Schumacher-Matos claimed "Graham minimized Fox's responsibility for the trend toward opinionated cable news, which is his right, but Fox's own executives don't agree. They see themselves as having been on the cutting edge of a trend." That's certainly building a straw man. Fox News executives wouldn't say "We were proud to create a new trend of incivility in American politics." They might say they tried to present a news channel that didn't parrot the same liberal line as every other national media outlet. NPR types sound as if the arrival of aggressive conservative opinion hosts like Sean Hannity equals incivility, never considering -- as Schumacher-Matos clearly skipped -- that liberals can smear conservatives, wish them dead, or want their "empires" to collapse.

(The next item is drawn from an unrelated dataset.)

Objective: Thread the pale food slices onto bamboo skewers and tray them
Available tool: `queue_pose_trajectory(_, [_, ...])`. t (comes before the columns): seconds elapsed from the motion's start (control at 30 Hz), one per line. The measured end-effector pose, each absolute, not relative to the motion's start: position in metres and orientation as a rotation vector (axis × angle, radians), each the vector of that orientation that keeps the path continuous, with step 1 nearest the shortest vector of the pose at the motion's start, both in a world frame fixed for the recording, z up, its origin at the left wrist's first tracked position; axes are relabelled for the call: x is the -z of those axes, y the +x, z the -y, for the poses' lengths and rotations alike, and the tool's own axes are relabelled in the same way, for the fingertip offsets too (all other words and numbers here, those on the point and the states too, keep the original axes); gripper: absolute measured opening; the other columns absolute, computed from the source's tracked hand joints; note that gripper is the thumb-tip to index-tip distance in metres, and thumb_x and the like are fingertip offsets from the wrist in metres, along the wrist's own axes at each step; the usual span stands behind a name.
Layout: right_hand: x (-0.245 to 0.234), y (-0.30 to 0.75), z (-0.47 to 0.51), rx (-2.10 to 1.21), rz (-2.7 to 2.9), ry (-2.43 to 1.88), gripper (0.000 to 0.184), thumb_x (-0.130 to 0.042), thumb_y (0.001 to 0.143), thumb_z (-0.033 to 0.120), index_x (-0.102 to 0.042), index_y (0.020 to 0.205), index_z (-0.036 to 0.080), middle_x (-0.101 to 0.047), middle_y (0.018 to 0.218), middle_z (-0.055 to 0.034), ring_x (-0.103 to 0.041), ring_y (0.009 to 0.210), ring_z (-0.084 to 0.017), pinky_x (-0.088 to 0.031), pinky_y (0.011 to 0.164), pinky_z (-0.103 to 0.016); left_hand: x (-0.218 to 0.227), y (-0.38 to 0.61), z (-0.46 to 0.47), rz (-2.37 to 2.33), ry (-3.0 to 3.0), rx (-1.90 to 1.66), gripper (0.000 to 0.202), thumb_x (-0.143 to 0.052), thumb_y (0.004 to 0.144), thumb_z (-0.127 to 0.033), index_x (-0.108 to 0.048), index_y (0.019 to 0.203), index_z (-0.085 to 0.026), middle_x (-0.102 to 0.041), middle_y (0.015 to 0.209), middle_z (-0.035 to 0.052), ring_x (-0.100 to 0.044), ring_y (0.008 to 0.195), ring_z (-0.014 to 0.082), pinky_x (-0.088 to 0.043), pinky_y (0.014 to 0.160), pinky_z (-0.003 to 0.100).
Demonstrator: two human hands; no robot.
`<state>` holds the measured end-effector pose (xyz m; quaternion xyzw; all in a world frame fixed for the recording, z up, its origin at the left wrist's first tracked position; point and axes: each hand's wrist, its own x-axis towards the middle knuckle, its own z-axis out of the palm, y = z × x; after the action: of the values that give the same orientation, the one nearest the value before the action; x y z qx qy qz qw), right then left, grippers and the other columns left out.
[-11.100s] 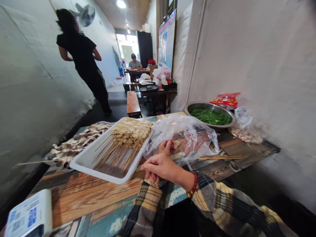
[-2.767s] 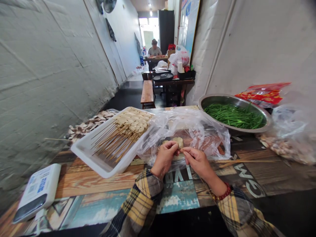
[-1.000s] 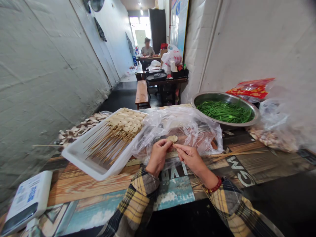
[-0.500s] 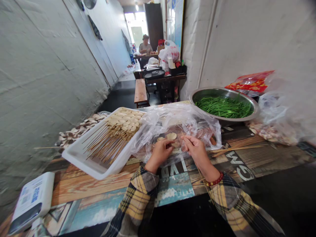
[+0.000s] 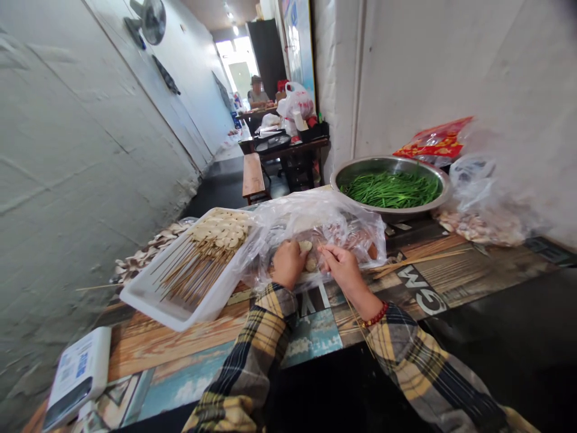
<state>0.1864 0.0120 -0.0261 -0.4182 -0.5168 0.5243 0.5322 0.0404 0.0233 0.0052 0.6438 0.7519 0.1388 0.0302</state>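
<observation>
My right hand (image 5: 343, 269) pinches a thin bamboo skewer (image 5: 356, 313); its tip pokes out past the fingers and its long end runs back beneath my wrist. My left hand (image 5: 289, 263) is bent down over the clear plastic bag (image 5: 311, 207), fingers curled, their tips hidden behind the hand. Pale round slices (image 5: 311, 263) lie between my two hands, one touching or close beside the left fingers. Left of the bag stands a white tray (image 5: 148, 300) of loaded skewers (image 5: 220, 231), pale slices at their far ends and bare sticks towards me.
A steel basin (image 5: 333, 180) of green chives (image 5: 392, 189) stands at the back right, beside a bag of pinkish pieces (image 5: 482, 225). Loose skewers (image 5: 433, 257) lie on the right. A white scale-like device (image 5: 79, 379) sits front left. Someone (image 5: 258, 93) sits far behind.
My left hand has reached forward and its fingers have curled down by the slices. My right hand keeps its pinch on the skewer. The whole view has shifted slightly.
</observation>
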Motion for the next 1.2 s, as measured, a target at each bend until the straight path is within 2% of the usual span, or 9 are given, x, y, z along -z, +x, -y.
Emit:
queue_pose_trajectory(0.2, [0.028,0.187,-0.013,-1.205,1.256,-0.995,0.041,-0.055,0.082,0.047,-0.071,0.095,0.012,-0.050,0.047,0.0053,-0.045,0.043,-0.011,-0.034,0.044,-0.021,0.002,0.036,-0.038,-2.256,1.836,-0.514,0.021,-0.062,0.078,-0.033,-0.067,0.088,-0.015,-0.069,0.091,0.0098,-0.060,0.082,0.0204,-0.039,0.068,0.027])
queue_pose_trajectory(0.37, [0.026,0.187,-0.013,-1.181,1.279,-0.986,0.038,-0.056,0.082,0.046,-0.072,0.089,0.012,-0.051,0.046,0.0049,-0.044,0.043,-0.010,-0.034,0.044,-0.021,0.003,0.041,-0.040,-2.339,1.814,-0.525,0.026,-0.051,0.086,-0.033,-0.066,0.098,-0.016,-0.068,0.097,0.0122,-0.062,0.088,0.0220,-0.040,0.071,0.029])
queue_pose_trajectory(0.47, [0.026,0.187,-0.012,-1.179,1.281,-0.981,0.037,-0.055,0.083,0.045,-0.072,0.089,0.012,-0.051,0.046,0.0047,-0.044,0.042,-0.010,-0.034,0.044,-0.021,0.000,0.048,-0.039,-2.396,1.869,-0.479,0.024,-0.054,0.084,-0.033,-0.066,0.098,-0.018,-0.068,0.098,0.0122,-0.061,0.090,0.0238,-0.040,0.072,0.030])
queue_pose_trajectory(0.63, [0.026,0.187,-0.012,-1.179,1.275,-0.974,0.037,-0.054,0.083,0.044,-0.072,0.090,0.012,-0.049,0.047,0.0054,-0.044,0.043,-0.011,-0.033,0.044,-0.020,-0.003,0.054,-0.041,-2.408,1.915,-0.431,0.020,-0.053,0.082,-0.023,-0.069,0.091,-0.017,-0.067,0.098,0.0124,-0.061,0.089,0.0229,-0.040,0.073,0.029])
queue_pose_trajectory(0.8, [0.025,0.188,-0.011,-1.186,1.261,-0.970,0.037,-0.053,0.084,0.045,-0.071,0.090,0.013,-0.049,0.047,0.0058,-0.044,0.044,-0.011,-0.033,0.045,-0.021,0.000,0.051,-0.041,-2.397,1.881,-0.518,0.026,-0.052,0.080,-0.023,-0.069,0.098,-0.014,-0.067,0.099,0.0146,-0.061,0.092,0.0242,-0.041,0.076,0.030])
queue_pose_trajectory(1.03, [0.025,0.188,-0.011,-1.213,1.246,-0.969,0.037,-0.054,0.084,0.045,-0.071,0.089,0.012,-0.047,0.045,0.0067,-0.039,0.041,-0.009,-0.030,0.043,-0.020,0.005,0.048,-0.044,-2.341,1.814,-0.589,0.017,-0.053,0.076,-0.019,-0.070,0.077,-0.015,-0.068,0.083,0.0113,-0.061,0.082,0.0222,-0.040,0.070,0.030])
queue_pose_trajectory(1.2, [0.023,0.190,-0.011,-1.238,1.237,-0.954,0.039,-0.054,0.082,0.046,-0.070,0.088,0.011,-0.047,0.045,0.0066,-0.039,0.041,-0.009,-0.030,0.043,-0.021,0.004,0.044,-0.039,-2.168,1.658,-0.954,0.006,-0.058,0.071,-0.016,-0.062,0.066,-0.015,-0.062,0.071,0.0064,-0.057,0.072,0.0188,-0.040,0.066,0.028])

The callers I quoted referring to Murdoch as a monster and akin to a killer were hardly demonstrating a balanced program. That's the NPR audience, and Murdoch-bashing is what they deeply desire. Rehm could have interviewed a Bozell or a Breitbart, but clearly she would rather dye her bouffant purple than "foul" the NPR airwaves with their incivility. I know: I appeared on her show one time in 2000 and she left the room in a huff when the show ended.
The other point was that Rehm gave the Murdoch scandal a whole hour as part of David Folkenflik's ongoing Murdoch campaign. It may not be produced by NPR, but it certainly displayed the NPR reporter on the story making his point that Murdoch has too much influence with the politicians in the UK. Rehm asked Folkenflik "Could this bring Murdoch down?" All that was missing was the "Could this please bring Murdoch down?"